A young society is a dynamic society, full of new words, new personal styles, and new traditions as the adolescents push away from their parents to establish themselves in the world. A young society is full of hope and conflict, and that’s part of the power of the current crop of young adult literature and coming of age stories. The “hippie movement” and the “counter culture” of the 1960s were fine examples of this, with their outpouring of new ideas about religion, morality, and conflict, along with new hair and clothing styles, new freedoms in the arts of painting, music, and literature, and a reinterpretation of sexual codes that in the 20th century were still evolving from the restraints of the Victorian Era.
A society dominated by the elderly, where the young are in the minority and older, more established adults are hanging onto power and privilege, is a society that is already freezing into settled patterns and stale outlooks.
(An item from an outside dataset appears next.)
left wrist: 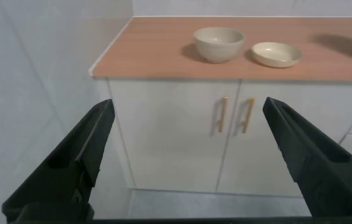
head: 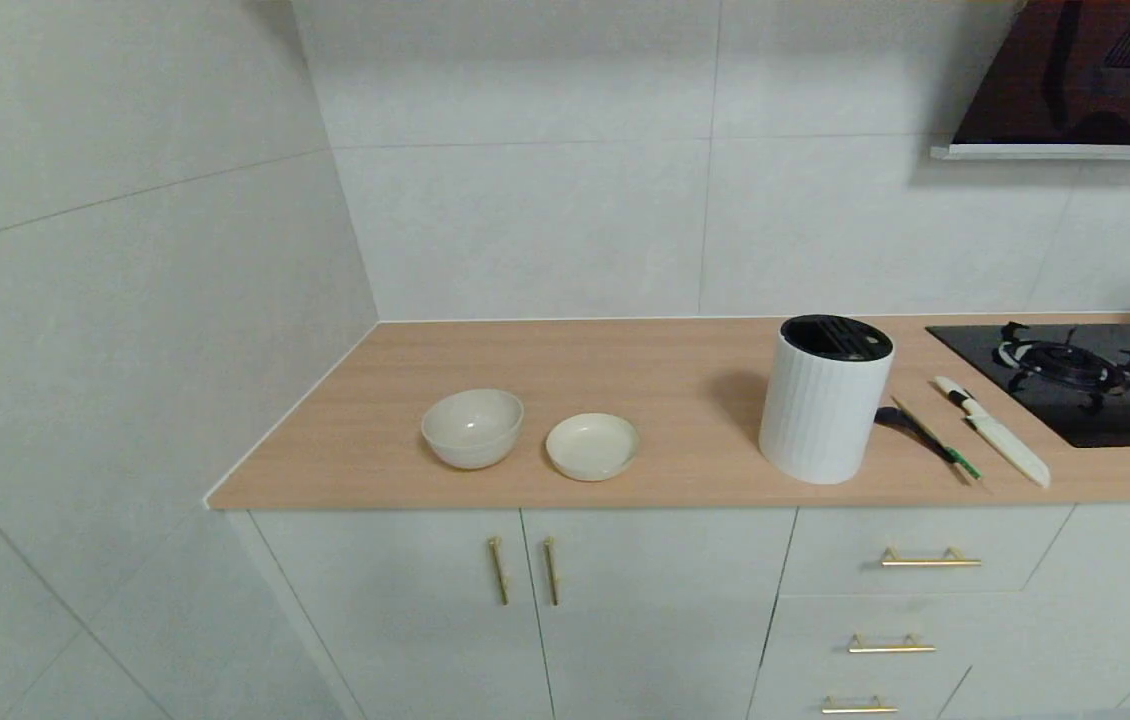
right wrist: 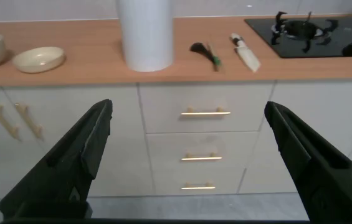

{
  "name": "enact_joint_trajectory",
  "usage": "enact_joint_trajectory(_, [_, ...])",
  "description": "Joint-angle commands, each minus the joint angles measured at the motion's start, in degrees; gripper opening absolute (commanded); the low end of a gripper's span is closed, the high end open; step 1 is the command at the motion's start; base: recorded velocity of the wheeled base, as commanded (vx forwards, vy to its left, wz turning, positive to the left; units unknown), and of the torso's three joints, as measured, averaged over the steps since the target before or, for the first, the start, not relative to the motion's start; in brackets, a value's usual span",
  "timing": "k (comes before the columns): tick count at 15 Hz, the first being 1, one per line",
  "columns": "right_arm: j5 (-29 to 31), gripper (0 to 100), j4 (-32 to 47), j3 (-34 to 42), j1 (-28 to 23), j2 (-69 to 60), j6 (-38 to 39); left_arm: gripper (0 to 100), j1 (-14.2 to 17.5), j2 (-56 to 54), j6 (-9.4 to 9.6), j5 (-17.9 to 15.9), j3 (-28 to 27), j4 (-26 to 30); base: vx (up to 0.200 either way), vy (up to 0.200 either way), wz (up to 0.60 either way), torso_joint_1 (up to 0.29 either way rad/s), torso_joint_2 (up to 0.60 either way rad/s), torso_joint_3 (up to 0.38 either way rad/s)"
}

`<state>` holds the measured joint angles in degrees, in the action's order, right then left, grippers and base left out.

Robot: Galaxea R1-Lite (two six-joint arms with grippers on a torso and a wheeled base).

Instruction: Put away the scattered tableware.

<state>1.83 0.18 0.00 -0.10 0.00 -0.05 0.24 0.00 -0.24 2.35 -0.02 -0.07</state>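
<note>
You are holding the right gripper [right wrist: 186,112] and left gripper [left wrist: 188,109] spread wide, low before the cabinets. The knife [right wrist: 244,53] and chopsticks [right wrist: 212,55] are lying up ahead of the right one on the counter [head: 625,370], slanting away from its edge, beside the holder [head: 823,400].

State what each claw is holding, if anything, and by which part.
Nothing is held. The left claw and the right claw are both open and empty; the bowl, dish and knife lie on the counter.
</note>
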Motion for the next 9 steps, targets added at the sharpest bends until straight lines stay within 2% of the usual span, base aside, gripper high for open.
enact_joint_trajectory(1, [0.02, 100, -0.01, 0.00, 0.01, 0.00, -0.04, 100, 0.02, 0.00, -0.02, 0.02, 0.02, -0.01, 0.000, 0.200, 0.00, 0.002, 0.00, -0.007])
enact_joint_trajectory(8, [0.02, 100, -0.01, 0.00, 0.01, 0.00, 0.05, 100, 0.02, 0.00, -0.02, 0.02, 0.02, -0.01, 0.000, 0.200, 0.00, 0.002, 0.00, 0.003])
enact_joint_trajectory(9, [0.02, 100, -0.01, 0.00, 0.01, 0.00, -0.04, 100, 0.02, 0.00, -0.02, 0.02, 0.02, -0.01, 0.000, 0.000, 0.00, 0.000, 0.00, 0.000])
And a society where the demographics have tipped toward the very old, such as in modern Japan, is a society on the verge of collapse and extinction. The stories, songs, and paintings from such places would be very dull indeed—right up until the end, of course, when new conflicts will create new stories and songs.
No, civilizations may best be remembered for their arts, but that art doesn’t happen without the rest of us to foster and support it. And yet civilizations in transition, especially those on the cusp of failure, may produce the greatest art of all.
1. Isn’t it interesting that “playwright” uses the ancient form “wright,” which comes from the Old English wryhta, meaning “worker” and is usually attached to “millwright” and “shipwright” to mean a worker in wood. It’s as if the playwright is carving the story out of an inanimate block of words in time. On the other hand, “screenwriter” goes directly to the modern action of “creating in words.”
2. Until now, when access to direct ebook and print-on-demand distribution has opened the field to any author wanting to publish his or her work. But these services rely even more on stable economic conditions, rights to intellectual property, and the existence of that great information and economic collaboration, the internet.
3. With a tip of the hat to scholar and mythmaker Joseph Campbell.